__TASK OBJECTIVE__.
Output nothing but the lines from the beginning of the listing below through the line containing "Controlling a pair", exactly as they stand, without pictures.

=======

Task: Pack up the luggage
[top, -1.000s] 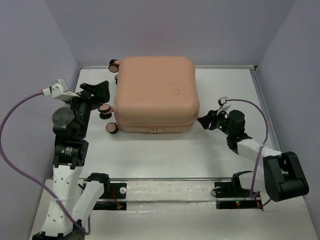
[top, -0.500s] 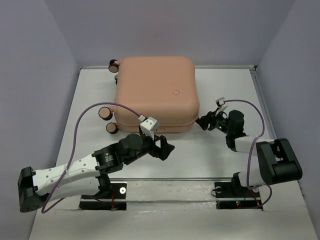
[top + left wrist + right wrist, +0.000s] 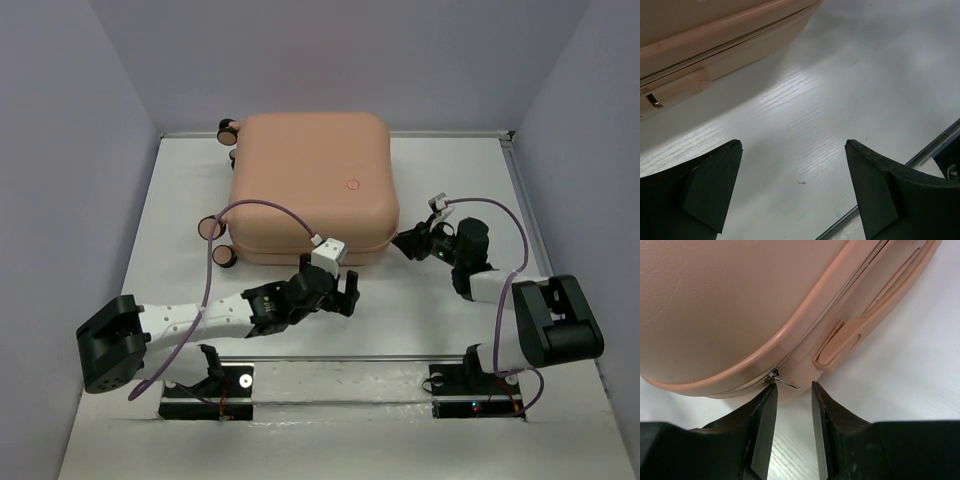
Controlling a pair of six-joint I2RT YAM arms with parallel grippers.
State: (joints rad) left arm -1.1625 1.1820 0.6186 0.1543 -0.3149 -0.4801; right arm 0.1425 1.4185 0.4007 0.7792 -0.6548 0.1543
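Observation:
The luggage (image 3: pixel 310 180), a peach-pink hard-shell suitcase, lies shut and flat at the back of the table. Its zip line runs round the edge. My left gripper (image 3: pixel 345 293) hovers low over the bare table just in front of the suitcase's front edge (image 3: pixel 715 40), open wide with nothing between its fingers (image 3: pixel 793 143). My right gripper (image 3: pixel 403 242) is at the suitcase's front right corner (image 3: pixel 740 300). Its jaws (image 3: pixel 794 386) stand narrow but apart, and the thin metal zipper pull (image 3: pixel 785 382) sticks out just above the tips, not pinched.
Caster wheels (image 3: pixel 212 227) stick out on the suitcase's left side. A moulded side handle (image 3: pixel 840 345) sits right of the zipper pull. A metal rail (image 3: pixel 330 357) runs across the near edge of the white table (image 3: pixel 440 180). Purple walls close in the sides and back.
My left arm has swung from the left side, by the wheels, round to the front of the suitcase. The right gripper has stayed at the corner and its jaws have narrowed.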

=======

__ANSWER__.
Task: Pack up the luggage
[top, -1.000s] 
[top, -0.500s] 
[top + left wrist + right wrist, +0.000s] 
Controlling a pair of six-joint I2RT YAM arms with parallel grippers.

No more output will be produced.